Sócrates retoma pues la discusión recapitulando acerca de las conclusiones a las que había llegado con Hermógenes. Como el nombre de éste es una usurpación, Sócrates demuestra la preponderancia de la imitación basada en la naturaleza más que en la cultura (o las costumbres). Pero imitar o pintar no es suficiente en sí, sino que hay que hacerlo bien, pues “las cosas bellas son difíciles”. Rechazando, de paso, el relativismo de Protágoras y de Eutidemo, distingue entre los nombres bien imitados de los que no lo están, de la misma forma que se podría distinguir entre los hombres buenos y los malos por sus actos. Ahora bien, hablar es nombrar y, por tanto, actuar. Se plantea entonces cuál es, en el orden del lenguaje, el medio apropiado para efectuar dicha discriminación, llegando a la conclusión de que sólo puede ser la palabra. Ésta es una herramienta útil, comparable a una tejedora en el oficio de tejer. Permite separar los hilos de la trama y “tejer” un discurso, nombrando las cosas por su nombre y mostrándolas. Pero, del mismo modo que hay que concordar la palabra con los actos, también hay que distinguir las buenas enseñanzas de los sofismas. Por tanto, Sócrates se pregunta a qué artesano recurrir para proceder a la “reparación” de las palabras, en tanto que su estado actual es comparable al de una tejedora rota.

Responde entonces Sócrates que es necesario recurrir a un legislador, al igual que el tejedor llamaría a un carpintero para arreglar su herramienta. Porque al igual que éste, el legislador tiene los ojos puestos en el modelo inmutable, en la forma o naturaleza de cada palabra según la realidad a la que refiere. Es pues el único capaz de reproducir las palabras justas pero igualmente bellas. En efecto, afirma que los antiguos creadores de los nombres fijaron éstos “según la idea de que todo está en movimiento y flujo continuo”; pero podría no ser así, y “que fuesen ellos mismos los que, caídos en una especie de torbellino, fuesen confundidos y nos arrastren”. Dicho de otro modo, Platón sobrentiende a través de las palabras socráticas que fueron malos artesanos, puesto que no hay que confundir a Hermes con Hermógenes, ni a Sócrates con Crátilo, ni tampoco a las cosas con su esencia.
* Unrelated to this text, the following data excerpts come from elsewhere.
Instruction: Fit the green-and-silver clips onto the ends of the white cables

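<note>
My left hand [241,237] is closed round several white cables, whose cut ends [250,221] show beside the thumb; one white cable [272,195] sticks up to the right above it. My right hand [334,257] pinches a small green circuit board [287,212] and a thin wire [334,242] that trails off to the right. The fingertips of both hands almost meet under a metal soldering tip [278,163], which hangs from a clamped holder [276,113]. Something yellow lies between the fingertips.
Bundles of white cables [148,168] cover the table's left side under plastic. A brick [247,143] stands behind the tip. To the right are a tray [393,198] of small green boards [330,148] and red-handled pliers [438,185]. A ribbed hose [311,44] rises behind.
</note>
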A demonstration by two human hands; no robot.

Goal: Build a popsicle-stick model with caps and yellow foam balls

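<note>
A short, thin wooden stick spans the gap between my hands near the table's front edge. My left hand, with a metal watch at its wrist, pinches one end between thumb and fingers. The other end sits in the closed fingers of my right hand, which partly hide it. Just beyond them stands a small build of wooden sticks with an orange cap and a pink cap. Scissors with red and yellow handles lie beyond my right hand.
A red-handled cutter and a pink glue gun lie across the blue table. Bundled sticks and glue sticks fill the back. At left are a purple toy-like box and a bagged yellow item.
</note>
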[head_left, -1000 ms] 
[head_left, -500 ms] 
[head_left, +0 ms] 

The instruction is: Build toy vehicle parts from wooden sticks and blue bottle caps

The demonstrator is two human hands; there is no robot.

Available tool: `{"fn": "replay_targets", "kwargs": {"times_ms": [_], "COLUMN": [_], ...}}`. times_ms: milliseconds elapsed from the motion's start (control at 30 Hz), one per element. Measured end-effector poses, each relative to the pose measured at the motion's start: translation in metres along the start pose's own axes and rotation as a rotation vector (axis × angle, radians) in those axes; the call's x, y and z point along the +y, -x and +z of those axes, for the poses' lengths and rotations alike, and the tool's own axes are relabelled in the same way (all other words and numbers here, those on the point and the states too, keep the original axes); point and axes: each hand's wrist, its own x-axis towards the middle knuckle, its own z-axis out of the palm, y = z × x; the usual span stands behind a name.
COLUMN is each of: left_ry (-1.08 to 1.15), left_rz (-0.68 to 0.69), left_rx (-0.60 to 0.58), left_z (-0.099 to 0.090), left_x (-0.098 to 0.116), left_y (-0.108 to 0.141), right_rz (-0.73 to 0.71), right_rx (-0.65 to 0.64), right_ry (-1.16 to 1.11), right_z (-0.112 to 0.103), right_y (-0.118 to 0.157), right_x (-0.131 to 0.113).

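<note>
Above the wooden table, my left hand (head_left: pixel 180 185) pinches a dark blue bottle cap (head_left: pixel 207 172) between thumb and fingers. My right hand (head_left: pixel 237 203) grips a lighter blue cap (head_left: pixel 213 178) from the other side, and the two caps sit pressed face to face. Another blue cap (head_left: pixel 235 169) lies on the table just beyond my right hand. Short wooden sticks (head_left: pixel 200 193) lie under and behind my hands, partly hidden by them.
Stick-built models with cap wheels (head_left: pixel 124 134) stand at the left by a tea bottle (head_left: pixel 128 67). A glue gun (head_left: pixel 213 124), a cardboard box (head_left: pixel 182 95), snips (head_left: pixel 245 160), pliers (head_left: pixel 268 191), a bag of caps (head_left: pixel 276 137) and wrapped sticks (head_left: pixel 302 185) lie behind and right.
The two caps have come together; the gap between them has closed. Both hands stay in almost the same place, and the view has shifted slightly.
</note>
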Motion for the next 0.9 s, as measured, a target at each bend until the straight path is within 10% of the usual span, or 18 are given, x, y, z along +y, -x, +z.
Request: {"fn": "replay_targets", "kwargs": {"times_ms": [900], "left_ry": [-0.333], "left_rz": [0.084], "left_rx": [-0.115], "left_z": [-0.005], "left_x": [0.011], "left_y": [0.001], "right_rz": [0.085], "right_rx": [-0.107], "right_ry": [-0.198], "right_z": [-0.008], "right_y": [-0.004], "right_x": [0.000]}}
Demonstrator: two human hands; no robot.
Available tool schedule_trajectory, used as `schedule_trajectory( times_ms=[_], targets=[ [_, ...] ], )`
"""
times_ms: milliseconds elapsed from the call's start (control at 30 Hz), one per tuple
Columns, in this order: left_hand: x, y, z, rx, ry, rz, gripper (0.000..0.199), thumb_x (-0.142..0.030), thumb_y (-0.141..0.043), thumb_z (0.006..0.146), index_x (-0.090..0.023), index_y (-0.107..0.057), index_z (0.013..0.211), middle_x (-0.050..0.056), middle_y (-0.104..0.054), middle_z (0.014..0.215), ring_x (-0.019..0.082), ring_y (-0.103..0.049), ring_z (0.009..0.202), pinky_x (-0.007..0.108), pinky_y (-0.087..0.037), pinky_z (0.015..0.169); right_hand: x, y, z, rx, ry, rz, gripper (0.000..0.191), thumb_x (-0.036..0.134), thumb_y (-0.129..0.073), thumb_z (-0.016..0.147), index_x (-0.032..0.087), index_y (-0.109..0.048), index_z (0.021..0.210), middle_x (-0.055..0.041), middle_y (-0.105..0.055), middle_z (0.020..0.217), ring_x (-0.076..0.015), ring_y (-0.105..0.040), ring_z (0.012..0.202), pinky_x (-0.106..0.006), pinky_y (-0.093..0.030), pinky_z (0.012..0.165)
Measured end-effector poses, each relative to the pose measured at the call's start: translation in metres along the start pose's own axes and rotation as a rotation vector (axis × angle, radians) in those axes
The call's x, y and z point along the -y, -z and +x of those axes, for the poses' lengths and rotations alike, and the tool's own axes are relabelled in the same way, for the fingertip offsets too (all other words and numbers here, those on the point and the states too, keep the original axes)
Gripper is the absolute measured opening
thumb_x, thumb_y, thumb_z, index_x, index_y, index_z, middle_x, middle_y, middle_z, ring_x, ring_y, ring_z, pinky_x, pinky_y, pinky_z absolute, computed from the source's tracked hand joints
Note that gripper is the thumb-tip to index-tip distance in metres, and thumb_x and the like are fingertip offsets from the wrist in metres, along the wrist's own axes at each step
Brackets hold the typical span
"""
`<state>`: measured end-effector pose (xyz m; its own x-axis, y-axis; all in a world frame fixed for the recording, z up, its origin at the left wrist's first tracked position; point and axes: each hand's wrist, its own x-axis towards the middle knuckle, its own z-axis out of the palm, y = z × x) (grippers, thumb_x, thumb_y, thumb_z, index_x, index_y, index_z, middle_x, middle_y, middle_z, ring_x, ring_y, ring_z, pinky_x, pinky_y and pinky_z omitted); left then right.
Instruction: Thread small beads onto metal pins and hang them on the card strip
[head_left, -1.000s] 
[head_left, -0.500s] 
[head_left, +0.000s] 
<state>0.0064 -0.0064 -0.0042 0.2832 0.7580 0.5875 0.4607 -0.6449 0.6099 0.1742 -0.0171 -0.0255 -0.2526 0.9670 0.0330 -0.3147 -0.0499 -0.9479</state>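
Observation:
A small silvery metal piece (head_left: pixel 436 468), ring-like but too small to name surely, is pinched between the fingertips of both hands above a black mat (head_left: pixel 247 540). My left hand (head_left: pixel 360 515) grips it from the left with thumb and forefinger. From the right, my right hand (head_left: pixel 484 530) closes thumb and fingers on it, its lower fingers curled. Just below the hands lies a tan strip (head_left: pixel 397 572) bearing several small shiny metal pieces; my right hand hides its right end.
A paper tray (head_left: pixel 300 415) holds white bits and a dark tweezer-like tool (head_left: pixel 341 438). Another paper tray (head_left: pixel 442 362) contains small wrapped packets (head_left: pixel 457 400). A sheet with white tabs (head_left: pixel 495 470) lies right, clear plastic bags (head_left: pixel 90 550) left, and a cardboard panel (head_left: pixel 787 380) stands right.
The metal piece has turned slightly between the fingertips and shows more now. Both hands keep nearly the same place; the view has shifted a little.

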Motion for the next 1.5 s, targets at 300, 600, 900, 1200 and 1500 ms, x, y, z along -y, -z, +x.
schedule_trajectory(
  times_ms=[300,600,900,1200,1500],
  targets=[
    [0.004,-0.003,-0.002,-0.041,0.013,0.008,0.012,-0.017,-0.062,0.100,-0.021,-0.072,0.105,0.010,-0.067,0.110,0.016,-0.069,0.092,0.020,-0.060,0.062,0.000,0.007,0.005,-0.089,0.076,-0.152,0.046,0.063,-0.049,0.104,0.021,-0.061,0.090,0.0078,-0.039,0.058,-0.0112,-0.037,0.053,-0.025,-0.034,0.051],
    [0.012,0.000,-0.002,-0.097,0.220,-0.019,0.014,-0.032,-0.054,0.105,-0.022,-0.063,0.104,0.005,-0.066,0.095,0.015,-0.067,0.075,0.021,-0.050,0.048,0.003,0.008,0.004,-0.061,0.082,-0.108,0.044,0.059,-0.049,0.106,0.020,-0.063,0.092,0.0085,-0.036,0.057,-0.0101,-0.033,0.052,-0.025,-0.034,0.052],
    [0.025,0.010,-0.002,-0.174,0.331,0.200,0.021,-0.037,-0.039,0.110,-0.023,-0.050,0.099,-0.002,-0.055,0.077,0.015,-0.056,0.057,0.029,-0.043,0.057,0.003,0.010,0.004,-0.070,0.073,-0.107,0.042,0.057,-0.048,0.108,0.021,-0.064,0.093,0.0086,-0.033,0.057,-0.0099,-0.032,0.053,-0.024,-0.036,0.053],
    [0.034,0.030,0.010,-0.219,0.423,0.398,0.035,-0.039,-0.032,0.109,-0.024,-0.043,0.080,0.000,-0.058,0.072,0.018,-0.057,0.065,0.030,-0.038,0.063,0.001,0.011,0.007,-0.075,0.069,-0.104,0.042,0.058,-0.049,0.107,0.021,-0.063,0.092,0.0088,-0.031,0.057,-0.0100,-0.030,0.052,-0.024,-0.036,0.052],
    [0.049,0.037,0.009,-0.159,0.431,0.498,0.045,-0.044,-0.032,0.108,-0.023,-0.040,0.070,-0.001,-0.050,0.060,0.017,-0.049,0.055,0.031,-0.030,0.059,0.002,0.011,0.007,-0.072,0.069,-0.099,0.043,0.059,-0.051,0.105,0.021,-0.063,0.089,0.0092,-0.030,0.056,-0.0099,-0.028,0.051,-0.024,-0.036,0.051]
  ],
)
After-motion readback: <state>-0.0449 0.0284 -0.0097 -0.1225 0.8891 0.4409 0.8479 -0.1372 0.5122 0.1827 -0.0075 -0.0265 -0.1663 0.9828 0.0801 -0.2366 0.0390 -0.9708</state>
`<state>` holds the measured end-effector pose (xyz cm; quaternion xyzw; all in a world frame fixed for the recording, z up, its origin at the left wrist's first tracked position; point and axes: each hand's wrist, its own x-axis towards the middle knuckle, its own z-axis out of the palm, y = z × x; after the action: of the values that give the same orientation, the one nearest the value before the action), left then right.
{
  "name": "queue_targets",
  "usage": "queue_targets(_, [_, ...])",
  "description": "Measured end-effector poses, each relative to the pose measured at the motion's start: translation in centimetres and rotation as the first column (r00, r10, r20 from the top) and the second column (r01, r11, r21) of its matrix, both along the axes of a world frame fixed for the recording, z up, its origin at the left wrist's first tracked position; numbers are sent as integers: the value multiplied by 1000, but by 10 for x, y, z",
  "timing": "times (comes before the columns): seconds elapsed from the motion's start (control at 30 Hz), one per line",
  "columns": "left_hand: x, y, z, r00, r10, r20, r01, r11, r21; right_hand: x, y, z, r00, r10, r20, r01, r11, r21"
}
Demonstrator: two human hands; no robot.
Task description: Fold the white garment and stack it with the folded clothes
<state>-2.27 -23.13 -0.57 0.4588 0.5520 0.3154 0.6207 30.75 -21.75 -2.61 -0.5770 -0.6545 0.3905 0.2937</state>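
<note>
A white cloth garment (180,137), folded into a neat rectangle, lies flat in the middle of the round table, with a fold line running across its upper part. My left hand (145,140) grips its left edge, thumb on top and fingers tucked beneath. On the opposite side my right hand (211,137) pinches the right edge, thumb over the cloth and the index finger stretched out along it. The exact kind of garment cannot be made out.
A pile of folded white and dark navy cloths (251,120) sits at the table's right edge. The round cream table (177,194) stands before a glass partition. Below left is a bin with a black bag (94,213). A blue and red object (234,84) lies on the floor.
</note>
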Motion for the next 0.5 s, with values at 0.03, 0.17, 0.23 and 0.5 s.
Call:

Finalmente, Platón dibuja el modelo ideal del legislador, que afronta una doble competencia muy específica en tanto que debe “saber” al mismo tiempo que “hacer”. Es por lo que sustituye la alternativa inicial de cultura o naturaleza, por la oposición entre la buena reproducción (idea) y la mala representación (imagen) de la esencia, en tanto que ésta ha de ser el objeto de un “saber hacer” ejemplar: la dialéctica. De este modo, Platón apela a una verdadera reforma del lenguaje, con motivo de la cual el buen reproductor (de ideas) tendrá que competir con los malos o falsos representantes (de opiniones). El límite del nombre correcto no es pues el “ruido sin significado” evocado por Crátilo que arroja a la tinieblas exteriores los vocablos erróneos porque, para el dialéctico, el parecido intrínseco del nombre (Hermes) no es la similitud extrínseca del nombre (Hermógenes). La alternativa nunca se sitúa entre el nombre y el innominable, ni por otra parte entre la esencia y la apariencia, lo inteligible y lo sensible o el saber y el hacer, sino que reside, por así decirlo, en el enfrentamiento o la agonía del nombre (según la idea) y de los nombres (según la naturaleza).

Pregunta finalmente Sócrates: “¿Hay que partir de la imagen (...) y conocer la verdad de la que es imagen, o de la verdad para conocerla en sí misma, y ver al mismo tiempo si su imagen esta bien lograda?”. Afirma ante ello Crátilo: “Es, a mi modo de ver, de la verdad, de la que hay que partir”. Dicho de otro modo, el límite de un nombre no es una cosa (o una persona) considerada desde el punto de vista extrínseco sino su no pertinencia intrínseca respecto a ésta; al contrario, el límite de una cosa no es un nombre considerado desde el punto de vista intrínseco a su esencia, sino su atribución (o su ejecución) extrínseca con respecto a ésta. Es por lo que, “no es nada sensato encomendar las palabras a su propio cuidado y al de su alma”, concluye Sócrates, al término de este diálogo en el que Platón deja entrever por primera vez, “como en sueños”, su teoría de las ideas.